Beginning at the top of the listing, repeat each line exactly until the line with "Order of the" has been repeated too.
————————
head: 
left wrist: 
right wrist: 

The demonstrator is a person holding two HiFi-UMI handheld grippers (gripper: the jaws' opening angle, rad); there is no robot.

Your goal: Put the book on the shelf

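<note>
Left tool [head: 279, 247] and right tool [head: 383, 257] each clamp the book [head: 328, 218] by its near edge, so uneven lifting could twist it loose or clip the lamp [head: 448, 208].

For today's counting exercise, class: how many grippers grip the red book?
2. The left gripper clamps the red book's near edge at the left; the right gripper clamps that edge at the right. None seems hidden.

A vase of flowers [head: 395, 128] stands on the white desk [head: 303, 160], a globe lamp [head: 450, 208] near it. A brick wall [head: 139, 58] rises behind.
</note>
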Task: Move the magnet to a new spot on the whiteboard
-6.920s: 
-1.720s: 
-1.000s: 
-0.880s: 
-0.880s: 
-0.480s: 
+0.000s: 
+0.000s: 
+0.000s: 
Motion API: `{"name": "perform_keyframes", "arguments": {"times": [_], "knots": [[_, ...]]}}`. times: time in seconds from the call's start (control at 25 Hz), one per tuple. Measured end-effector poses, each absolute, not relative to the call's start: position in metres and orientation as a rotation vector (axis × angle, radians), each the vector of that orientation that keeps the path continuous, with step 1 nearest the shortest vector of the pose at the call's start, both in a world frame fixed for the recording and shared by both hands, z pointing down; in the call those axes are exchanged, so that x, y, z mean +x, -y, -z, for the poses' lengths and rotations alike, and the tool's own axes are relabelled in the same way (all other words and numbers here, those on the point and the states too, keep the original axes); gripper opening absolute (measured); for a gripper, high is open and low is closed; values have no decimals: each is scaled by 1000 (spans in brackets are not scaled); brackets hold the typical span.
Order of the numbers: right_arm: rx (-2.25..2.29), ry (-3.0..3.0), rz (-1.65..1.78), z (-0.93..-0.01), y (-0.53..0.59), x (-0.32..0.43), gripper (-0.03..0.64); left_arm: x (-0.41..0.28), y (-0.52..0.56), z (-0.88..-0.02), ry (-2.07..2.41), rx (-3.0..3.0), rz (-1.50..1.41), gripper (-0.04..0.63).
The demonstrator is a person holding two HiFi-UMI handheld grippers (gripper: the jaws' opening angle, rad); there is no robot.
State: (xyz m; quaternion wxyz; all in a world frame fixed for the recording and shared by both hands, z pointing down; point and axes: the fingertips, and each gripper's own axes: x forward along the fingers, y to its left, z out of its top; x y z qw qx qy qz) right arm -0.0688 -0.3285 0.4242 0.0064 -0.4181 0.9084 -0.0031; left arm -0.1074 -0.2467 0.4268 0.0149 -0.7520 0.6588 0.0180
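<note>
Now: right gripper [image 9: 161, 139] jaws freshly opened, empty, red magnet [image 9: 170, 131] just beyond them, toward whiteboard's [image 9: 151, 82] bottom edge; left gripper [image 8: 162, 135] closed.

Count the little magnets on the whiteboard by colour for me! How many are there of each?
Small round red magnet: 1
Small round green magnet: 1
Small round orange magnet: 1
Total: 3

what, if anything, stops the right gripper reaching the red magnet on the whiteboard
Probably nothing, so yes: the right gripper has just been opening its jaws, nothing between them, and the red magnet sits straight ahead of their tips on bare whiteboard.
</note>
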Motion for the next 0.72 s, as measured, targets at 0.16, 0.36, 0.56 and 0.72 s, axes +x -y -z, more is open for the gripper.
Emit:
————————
RESPONSE
head: 
left wrist: 
right wrist: 

The demonstrator is a person holding two HiFi-UMI handheld grippers (gripper: the jaws' opening angle, rad); there is no robot.

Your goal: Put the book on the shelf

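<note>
Left tool [head: 279, 247] and right tool [head: 383, 257] each clamp the book [head: 328, 218] by its near edge, so uneven lifting could twist it loose or clip the lamp [head: 448, 208].

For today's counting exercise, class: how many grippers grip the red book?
2. The left gripper clamps the red book's near edge at the left; the right gripper clamps that edge at the right. None seems hidden.

A vase of flowers [head: 395, 128] stands on the white desk [head: 303, 160], a globe lamp [head: 450, 208] near it. A brick wall [head: 139, 58] rises behind.
</note>
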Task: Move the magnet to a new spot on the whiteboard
-6.920s: 
-1.720s: 
-1.000s: 
-0.880s: 
-0.880s: 
-0.480s: 
+0.000s: 
+0.000s: 
+0.000s: 
Motion API: `{"name": "perform_keyframes", "arguments": {"times": [_], "knots": [[_, ...]]}}`. times: time in seconds from the call's start (control at 25 Hz), one per tuple. Measured end-effector poses, each absolute, not relative to the call's start: position in metres and orientation as a rotation vector (axis × angle, radians), each the vector of that orientation that keeps the path continuous, with step 1 nearest the shortest vector of the pose at the call's start, both in a world frame fixed for the recording and shared by both hands, z pointing down; in the call those axes are exchanged, so that x, y, z mean +x, -y, -z, for the poses' lengths and rotations alike, and the tool's own axes are relabelled in the same way (all other words and numbers here, those on the point and the states too, keep the original axes); gripper opening absolute (measured); for a gripper, high is open and low is closed; values have no decimals: each is scaled by 1000 (spans in brackets are not scaled); brackets hold the typical span.
Order of the numbers: right_arm: rx (-2.25..2.29), ry (-3.0..3.0), rz (-1.65..1.78), z (-0.93..-0.01), y (-0.53..0.59), x (-0.32..0.43), gripper (-0.03..0.64); left_arm: x (-0.41..0.28), y (-0.52..0.56), z (-0.88..-0.02), ry (-2.07..2.41), rx (-3.0..3.0), rz (-1.50..1.41), gripper (-0.04..0.63).

The answer given above is the complete response.